Aim of the exercise => The result must match the data exactly, line for line.

Data segment =>
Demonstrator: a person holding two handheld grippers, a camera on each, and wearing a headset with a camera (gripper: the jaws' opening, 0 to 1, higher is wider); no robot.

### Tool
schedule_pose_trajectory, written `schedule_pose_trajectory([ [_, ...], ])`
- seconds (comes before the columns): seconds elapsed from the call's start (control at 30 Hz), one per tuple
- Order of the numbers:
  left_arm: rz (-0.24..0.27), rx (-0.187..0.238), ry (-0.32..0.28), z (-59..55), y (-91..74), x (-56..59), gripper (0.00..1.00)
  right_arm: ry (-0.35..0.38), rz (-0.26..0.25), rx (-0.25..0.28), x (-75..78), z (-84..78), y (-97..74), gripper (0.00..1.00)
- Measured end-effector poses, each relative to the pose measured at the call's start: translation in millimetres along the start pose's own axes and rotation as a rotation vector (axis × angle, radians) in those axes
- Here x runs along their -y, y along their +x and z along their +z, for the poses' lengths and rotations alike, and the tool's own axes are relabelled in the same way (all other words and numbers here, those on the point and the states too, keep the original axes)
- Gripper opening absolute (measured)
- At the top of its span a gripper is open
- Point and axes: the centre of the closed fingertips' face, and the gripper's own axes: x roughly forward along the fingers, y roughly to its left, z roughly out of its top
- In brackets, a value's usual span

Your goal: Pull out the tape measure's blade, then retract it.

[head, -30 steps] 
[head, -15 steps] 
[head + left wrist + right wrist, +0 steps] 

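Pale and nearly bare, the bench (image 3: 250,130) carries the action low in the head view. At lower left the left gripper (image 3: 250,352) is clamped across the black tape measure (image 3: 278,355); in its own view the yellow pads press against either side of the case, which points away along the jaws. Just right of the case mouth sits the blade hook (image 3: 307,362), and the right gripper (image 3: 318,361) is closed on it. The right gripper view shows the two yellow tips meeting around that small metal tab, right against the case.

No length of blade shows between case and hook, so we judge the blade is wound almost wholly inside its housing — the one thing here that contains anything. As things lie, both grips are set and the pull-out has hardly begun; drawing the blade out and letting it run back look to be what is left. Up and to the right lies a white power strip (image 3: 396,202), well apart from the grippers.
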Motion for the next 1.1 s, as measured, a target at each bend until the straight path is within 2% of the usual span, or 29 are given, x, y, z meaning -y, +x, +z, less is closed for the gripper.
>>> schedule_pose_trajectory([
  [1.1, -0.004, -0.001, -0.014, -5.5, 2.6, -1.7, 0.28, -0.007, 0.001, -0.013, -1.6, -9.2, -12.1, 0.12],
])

Exercise output =>
Demonstrator: a person holding two handheld grippers, a camera on each, and wearing a headset with a camera (gripper: the jaws' opening, 0 to 1, higher is wider); no robot.

### Tool
schedule_pose_trajectory, written `schedule_pose_trajectory([ [_, ...], ])`
- seconds (comes before the columns): seconds elapsed from the call's start (control at 30 Hz), one per tuple
- Order of the numbers:
  left_arm: rz (-0.24..0.27), rx (-0.187..0.238), ry (-0.32..0.28), z (-59..55), y (-91..74), x (-56..59), gripper (0.00..1.00)
  right_arm: ry (-0.35..0.38), rz (-0.26..0.25), rx (-0.25..0.28), x (-75..78), z (-84..78), y (-97..74), gripper (0.00..1.00)
- Measured end-effector poses, each relative to the pose measured at the call's start: translation in millimetres along the start pose's own axes and rotation as a rotation vector (axis × angle, radians) in those axes
- Here x runs along their -y, y along their +x and z along their +z, for the poses' lengths and rotations alike, and the tool's own axes are relabelled in the same way (all other words and numbers here, those on the point and the states too, keep the original axes)
- Gripper opening absolute (measured)
- At the top of its span a gripper is open
- Point and axes: the centre of the closed fingertips' face, and the gripper's own axes: x roughly forward along the fingers, y roughly to its left, z roughly out of its top
- In brackets, a value's usual span

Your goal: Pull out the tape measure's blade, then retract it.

[head, -30 steps] 
[head, -15 steps] 
[head + left wrist + right wrist, +0 steps] 

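Pale and nearly bare, the bench (image 3: 250,130) carries the action low in the head view. At lower left the left gripper (image 3: 250,352) is clamped across the black tape measure (image 3: 278,355); in its own view the yellow pads press against either side of the case, which points away along the jaws. Just right of the case mouth sits the blade hook (image 3: 307,362), and the right gripper (image 3: 318,361) is closed on it. The right gripper view shows the two yellow tips meeting around that small metal tab, right against the case.

No length of blade shows between case and hook, so we judge the blade is wound almost wholly inside its housing — the one thing here that contains anything. As things lie, both grips are set and the pull-out has hardly begun; drawing the blade out and letting it run back look to be what is left. Up and to the right lies a white power strip (image 3: 396,202), well apart from the grippers.
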Motion for the next 1.1 s, as measured, a target at each bend until the straight path is within 2% of the usual span, or 29 are given, x, y, z meaning -y, +x, +z, less is closed for the gripper.
>>> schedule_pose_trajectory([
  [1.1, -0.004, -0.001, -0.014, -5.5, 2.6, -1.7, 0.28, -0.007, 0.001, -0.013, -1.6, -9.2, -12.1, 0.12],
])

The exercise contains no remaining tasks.